Certains responsables somaliens, dont le président, ont exprimé leur hésitation à déclarer la famine au milieu des craintes que cela nuirait à leurs efforts pour montrer que le pays se débarrasse de son passé d’État en faillite.
Qu’il y ait ou non une famine officielle, « les besoins sont clairement là », a déclaré Kev Esteban Del Castillo, responsable de la réponse à la famine en Somalie pour Catholic Relief Services, dans une interview la semaine dernière. « Pourquoi ne pouvons-nous pas simplement faire quelque chose? » Il a déclaré que l’ONU « mobilise vraiment des ressources » lorsqu’une famine est officiellement déclarée, et il pense qu’une partie des fonds disponibles est utilisée pour d’autres urgences mondiales jusque-là.
Del Castillo a décrit une période de financement supplémentaire pour la crise il y a quelques mois, « mais cela a beaucoup ralenti ces derniers temps », alors même que de plus en plus de personnes à travers la Somalie demandent de l’aide.
« Il y a des gens qui ont perdu espoir, des gens qui, à certaines périodes, ont l’habitude de manquer une saison ou deux de pluie, mais pas celle-ci », a-t-il déclaré. « Ils n’ont jamais vu ça. »
Un médecin du groupe d’aide Médecins Sans Frontières à Baidoa, Asma Aweis Abdallah, a déclaré ce mois-ci que plus de 200 000 personnes avaient fui vers la ville cette année.

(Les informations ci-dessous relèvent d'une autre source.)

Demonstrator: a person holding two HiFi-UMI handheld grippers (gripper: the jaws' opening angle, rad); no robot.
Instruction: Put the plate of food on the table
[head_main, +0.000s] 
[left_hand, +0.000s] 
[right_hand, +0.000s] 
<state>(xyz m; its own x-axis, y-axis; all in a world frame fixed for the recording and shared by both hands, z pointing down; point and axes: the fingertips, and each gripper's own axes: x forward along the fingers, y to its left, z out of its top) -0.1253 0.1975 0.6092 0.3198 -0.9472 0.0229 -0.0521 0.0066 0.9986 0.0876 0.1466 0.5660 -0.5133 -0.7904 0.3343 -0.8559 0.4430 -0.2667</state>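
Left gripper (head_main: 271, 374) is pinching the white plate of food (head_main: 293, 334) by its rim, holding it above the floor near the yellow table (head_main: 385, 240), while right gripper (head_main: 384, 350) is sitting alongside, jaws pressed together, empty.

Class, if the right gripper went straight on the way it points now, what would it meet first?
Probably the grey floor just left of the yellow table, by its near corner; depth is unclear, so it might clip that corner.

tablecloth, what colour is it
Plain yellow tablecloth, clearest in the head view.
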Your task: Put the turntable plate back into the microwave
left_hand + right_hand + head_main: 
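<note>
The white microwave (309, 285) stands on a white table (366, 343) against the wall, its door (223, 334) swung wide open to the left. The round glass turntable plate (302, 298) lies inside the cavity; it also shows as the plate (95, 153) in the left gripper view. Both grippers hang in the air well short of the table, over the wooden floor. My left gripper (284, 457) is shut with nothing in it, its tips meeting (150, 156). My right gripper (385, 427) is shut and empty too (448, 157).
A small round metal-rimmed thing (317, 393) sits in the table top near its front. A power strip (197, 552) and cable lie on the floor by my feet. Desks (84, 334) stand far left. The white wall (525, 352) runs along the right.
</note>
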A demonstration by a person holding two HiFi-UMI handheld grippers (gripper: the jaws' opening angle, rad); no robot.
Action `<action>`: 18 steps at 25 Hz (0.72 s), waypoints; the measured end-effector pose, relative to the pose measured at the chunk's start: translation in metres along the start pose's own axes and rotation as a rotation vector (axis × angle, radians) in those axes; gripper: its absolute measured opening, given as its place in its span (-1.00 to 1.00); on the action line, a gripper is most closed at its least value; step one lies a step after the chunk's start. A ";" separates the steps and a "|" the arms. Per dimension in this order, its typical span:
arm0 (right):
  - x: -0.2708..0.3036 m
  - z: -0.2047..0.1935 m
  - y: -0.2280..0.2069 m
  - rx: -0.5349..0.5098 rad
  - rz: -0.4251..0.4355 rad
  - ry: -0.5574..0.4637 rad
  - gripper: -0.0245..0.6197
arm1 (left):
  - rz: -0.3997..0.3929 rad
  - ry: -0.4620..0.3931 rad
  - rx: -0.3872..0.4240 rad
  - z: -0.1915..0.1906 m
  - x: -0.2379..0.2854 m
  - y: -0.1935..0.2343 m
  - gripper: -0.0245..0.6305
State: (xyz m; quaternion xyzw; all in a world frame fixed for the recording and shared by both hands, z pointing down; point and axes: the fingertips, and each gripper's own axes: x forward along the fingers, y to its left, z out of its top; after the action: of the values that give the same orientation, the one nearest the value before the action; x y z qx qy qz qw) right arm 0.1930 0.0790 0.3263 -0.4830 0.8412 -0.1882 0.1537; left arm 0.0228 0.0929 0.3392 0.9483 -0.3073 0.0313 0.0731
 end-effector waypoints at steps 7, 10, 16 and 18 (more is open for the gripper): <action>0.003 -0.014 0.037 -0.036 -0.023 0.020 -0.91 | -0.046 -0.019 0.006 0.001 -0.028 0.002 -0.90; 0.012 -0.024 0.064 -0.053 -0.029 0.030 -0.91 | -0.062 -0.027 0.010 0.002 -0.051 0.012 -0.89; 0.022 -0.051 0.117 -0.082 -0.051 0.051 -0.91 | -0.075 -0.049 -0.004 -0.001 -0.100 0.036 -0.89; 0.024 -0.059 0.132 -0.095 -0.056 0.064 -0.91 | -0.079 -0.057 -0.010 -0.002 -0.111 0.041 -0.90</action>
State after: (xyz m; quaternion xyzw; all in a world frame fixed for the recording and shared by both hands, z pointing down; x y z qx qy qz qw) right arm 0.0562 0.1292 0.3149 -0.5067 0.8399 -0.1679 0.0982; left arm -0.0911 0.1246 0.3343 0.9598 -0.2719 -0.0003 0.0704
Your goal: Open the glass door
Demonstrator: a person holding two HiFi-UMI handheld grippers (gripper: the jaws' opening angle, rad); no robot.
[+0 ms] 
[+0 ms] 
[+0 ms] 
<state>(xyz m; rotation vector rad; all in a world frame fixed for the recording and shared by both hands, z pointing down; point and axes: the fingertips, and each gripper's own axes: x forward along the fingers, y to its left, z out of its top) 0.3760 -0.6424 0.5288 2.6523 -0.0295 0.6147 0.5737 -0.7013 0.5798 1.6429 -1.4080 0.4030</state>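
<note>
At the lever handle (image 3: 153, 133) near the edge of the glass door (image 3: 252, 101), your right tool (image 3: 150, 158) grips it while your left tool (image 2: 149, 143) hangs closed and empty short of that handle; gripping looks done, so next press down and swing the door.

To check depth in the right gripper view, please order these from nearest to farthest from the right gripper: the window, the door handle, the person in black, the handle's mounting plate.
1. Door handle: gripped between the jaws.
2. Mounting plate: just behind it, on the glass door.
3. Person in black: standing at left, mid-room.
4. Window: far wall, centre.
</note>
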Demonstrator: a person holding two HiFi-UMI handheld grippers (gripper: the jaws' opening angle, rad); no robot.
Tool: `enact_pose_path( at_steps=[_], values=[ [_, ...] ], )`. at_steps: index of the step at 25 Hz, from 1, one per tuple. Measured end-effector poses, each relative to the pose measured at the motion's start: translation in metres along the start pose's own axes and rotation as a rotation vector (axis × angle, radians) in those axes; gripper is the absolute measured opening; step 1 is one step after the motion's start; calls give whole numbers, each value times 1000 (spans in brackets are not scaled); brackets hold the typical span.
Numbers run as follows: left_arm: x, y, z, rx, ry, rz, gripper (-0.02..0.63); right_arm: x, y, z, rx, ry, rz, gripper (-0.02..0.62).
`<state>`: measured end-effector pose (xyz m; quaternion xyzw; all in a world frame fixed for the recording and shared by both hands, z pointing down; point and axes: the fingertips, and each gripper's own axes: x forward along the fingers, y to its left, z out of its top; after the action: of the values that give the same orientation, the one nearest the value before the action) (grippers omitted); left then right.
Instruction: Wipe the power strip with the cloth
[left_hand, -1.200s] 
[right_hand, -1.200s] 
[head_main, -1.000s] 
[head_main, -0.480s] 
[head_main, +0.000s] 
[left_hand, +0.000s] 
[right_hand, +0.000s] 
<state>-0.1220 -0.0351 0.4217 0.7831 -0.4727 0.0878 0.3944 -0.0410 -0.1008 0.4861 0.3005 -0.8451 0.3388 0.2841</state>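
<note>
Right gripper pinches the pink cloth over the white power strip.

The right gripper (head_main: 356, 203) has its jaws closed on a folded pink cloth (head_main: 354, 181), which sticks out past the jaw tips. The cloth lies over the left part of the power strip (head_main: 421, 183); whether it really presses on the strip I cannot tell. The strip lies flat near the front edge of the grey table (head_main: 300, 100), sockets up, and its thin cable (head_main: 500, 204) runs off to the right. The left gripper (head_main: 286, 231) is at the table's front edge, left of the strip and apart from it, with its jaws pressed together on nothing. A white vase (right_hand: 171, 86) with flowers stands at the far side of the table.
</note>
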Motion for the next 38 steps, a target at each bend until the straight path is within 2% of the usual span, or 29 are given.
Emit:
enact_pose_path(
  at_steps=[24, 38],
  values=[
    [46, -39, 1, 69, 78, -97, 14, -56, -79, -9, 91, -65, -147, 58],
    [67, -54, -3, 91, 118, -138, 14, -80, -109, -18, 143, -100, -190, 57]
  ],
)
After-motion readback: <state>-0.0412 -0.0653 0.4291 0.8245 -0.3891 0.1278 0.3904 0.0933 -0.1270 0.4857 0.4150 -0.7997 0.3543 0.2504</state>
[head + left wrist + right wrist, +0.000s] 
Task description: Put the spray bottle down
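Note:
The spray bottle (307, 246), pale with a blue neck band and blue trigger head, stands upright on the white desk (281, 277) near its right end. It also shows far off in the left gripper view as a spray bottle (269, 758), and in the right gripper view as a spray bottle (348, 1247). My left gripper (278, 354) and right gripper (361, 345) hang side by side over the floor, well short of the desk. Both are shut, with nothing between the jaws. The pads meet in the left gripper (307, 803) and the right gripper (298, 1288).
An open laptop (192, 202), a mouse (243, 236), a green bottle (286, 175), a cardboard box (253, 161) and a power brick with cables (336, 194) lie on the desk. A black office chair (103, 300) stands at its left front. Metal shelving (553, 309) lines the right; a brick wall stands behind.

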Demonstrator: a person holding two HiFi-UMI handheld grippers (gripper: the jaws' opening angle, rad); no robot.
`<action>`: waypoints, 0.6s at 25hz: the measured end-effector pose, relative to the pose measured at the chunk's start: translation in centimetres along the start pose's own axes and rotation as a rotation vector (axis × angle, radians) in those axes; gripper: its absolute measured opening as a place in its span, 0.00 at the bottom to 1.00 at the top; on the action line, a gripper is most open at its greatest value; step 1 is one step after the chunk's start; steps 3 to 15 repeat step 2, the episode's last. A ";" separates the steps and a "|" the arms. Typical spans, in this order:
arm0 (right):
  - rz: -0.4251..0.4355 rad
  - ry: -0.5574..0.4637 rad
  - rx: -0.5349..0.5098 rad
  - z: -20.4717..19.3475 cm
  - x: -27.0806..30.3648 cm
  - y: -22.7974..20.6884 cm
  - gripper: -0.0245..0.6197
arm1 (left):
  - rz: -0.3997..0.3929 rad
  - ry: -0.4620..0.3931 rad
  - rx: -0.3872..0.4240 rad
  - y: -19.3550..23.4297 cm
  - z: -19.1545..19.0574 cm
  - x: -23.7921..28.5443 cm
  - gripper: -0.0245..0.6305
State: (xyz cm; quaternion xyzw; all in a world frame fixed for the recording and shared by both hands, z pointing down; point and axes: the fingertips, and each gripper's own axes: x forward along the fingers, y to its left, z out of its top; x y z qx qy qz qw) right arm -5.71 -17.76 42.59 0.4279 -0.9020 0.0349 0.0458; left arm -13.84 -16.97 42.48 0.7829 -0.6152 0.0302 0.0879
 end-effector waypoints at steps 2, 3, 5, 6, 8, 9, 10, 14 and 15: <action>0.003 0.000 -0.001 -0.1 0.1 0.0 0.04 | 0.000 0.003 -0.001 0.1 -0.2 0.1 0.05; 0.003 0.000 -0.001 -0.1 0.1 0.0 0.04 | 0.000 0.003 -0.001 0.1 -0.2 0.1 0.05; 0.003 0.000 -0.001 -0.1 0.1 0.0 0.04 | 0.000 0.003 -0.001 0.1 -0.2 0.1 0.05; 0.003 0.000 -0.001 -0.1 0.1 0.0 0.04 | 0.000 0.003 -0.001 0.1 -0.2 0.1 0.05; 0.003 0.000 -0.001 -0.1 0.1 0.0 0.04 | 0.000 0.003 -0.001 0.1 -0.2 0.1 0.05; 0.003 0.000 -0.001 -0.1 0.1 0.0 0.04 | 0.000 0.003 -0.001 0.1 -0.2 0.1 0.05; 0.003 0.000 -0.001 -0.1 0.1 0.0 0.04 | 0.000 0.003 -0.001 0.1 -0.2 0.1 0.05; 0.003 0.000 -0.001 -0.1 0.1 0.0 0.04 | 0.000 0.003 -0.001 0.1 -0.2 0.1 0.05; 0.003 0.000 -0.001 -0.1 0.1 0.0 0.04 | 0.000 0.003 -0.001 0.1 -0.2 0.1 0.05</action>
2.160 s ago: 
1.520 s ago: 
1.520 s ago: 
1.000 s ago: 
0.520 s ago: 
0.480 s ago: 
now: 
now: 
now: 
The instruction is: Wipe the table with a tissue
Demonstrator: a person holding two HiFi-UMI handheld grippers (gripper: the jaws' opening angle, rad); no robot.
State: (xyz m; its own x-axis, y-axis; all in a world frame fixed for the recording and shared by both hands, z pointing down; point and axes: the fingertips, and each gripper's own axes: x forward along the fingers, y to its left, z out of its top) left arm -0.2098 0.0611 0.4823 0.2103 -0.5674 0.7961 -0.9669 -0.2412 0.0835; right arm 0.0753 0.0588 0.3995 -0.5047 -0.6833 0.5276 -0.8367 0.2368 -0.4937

Elle a déclaré que 500 enfants par semaine sont admis dans les programmes d’alimentation de MSF là-bas, la malnutrition les rendant plus vulnérables aux maladies telles que le choléra et la rougeole.
Certains des enfants n’ont que « la peau sur les os », a-t-elle déclaré. « Étant somalienne, et telle est la situation de la communauté somalienne, cela me rend très triste.